Monday, August 22, 2016

Gujarat Dalit uprising "turns" 2002 communal riots face in Ahmedabad into a symbol of Dalit-Muslim unity

By Our Representative
Considered a “face” of the Gujarat riots and a “brand ambassador” of Hindu Rashtra, the recent Dalit uprising in Gujarat has made Ashok Mochi aka Parmar a symbol of Dalit-Muslim unity. Highlighting this, a top news site points to how he seen participating in Gujarat riots in 2002.
On the fateful day when the riots began, February 28, 2002, Mochi wore “a saffron band around his forehead, with an iron rod in one hand, arms outstretched, fists clenched, mouth open, letting out a war cry as fires raged behind him”, says the site, adding, however, this man has now “turned over a new leaf and joined the Dalit Asmita Yatra that began in Ahmedabad on August 5.”
“A cobbler by profession, Parmar sits on the footpath of a busy road between Shahpur Darwaza and Delhi Darwaza in old Ahmedabad with his makeshift establishment of a few boxes that contain boot-polish, buckles, pins, thread, big and small needles, worn-out shoe brushes and other equipment to mend footwear”, the site says.
Pointing out that the footpath has been serving as the homeless man's “permanent address” in the city for the past two decades, “Ashok, along with his friends, many of whom are Muslims, joined the 10-day yatra in Savarkundla before it ended on August 15 in Una where seven Dalits were flogged for skinning a dead cow.”
Mochi, 40, has been quoted as saying, “Dalit-Muslim unity is the need of the hour. Both communities are oppressed and poor. And, therefore, they are being targeted on one pretext or the other – the latest one is the terror unleashed on them in the name of cow protection.”

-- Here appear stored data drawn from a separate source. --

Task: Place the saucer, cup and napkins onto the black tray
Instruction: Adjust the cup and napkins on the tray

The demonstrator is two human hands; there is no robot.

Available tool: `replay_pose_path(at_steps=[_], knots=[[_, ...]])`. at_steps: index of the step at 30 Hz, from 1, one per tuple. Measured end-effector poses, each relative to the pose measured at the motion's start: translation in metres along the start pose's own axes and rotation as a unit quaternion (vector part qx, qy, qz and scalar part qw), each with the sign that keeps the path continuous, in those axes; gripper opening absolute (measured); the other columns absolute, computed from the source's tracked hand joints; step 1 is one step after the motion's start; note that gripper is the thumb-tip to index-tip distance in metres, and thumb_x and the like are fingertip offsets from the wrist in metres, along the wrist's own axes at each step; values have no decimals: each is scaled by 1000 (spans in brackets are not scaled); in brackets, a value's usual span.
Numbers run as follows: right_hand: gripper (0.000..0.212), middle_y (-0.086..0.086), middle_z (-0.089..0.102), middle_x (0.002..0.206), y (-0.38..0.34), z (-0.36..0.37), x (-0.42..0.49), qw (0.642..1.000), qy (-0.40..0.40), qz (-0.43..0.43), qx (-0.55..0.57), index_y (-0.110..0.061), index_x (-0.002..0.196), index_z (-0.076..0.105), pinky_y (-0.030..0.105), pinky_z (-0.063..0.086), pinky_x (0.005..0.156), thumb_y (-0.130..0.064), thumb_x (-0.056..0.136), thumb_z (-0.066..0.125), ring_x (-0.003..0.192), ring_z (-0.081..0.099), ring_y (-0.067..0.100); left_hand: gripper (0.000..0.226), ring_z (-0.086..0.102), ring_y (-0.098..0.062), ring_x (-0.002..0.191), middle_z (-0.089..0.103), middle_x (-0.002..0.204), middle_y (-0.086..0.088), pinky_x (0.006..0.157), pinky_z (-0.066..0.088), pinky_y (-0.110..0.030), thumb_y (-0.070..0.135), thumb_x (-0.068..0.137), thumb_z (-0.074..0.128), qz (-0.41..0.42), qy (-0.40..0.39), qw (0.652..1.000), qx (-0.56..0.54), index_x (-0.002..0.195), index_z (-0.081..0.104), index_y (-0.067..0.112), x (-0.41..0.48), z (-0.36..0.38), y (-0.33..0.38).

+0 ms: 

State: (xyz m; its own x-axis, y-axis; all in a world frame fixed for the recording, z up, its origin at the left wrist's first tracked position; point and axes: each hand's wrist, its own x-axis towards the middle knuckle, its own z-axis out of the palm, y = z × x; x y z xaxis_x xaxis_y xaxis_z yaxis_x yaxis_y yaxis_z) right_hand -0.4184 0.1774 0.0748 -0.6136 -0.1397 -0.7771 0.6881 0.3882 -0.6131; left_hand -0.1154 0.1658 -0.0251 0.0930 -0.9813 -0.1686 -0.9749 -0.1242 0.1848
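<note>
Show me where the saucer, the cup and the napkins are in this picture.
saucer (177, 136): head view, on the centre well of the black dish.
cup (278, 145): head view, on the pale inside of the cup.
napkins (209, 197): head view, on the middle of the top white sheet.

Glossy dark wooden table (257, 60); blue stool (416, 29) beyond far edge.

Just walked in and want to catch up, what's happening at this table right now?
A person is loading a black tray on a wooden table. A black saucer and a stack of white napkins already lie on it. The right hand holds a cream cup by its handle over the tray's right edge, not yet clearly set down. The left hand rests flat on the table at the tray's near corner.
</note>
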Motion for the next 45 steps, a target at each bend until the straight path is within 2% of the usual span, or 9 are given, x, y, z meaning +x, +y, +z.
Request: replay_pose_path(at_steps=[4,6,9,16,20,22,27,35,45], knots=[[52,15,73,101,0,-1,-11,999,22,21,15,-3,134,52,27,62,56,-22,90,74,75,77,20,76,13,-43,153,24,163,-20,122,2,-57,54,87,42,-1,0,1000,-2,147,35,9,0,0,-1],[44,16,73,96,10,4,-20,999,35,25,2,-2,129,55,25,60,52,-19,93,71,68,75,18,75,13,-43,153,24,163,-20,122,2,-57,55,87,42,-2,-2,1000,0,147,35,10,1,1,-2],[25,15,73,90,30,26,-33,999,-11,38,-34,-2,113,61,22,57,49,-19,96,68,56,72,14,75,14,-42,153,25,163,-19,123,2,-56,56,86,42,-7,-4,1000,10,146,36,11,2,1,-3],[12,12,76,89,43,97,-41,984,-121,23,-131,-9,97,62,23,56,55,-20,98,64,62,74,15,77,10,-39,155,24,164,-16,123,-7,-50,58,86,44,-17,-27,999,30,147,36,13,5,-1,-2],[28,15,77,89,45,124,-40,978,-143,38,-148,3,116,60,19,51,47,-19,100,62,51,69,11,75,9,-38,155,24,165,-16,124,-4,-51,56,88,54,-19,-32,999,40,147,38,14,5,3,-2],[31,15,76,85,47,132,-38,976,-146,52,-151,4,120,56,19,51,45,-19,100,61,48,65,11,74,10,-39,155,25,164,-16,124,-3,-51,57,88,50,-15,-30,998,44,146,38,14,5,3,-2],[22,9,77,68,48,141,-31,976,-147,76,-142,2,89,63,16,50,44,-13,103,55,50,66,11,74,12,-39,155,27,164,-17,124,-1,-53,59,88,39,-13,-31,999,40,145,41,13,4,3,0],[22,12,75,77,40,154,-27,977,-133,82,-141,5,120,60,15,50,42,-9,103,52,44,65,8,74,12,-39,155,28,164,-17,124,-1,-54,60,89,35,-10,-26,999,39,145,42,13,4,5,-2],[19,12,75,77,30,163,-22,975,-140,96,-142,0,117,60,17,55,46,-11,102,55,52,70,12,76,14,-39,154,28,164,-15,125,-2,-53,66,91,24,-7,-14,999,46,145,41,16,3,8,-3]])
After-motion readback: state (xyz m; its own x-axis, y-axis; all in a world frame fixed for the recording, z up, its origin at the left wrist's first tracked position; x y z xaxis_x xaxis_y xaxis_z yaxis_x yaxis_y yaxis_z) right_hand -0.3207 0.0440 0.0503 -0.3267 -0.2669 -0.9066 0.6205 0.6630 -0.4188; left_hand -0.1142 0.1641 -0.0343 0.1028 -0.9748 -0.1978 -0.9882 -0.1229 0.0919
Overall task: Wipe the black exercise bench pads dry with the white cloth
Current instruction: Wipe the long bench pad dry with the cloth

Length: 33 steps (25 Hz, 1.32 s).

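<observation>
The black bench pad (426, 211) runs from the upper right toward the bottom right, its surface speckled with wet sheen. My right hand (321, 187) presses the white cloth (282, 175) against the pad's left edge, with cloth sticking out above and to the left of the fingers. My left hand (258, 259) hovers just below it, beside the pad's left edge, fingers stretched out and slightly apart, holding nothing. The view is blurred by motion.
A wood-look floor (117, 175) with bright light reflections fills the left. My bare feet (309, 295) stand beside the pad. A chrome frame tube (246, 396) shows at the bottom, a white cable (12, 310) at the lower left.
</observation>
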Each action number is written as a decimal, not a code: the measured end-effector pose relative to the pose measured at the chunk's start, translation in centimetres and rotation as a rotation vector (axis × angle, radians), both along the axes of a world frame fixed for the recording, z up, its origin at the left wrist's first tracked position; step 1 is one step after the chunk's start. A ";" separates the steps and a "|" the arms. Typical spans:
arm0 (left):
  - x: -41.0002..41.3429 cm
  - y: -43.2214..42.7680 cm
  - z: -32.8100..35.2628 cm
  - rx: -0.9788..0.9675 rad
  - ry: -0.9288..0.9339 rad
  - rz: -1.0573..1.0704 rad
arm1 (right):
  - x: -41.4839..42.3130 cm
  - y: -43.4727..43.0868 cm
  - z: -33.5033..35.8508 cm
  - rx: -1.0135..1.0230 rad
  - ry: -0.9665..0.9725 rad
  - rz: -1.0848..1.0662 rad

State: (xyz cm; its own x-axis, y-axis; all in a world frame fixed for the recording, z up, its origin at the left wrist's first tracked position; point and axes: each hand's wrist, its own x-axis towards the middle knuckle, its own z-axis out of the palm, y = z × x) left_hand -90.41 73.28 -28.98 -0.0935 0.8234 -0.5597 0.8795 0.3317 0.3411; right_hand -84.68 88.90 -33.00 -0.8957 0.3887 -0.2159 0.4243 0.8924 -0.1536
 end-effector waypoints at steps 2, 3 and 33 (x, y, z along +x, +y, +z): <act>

Labelled as a Bajrang Dal member who became the face of saffron terror and genocide, Mochi insists, he is “neither”, adding, his becoming one of the rioters on the street was just a “coincidence”.
Ashok Mochi with Qutubuddin Ansari: Two faces of Gujarat riots
Recalling the 2002 riots, Mochi says, on the day the riots broke out, February 28, 2002, “there was a bandh that had affected thousands of daily wage workers”, and he lost his “daily business and could not get any food”.
“Hindus were killing Muslims. I had beard which was making me look like a Muslim. I tied a saffron cloth round my forehead to save myself. Meanwhile, a photographer (Sebastian D’Souza from Mumbai Mirror) approached me asked me to pose like a rioter. I picked up an iron rod to show how angry I am. The next day I saw myself on the front page of almost all publications”, Mochi explains.
“Since then, I became a villain and face of Gujarat riots across the world. The photo landed me in jail for 14 days. Later, I was acquitted by a lower court because there was not a single bit of evidence to show my participation in the massacre,” he explains.
“If you see the photograph minutely, you will find me alone in the picture. I was not part of any mob. I was not out for rioting. I never imagined the picture would cause so much trouble,” he says.
The site, however, quotes the photographer D’Souza as strongly contesting Mochi’s claim: “I saw Mochi climb up on a signboard and spread his hands. It seemed as if he was saying, ‘I am the king.’ He looked threatening. I saw and shot him in the middle of taking many other pictures. That’s it. I do not remember seeing whether he actually burnt something or beat someone up”.
Mochi has a debt of over Rs 10,000 fighting court cases. He does not get “any support” from his family or the community in his village, Mochi says, adding. he earn a modest sum of Rs 200 a day.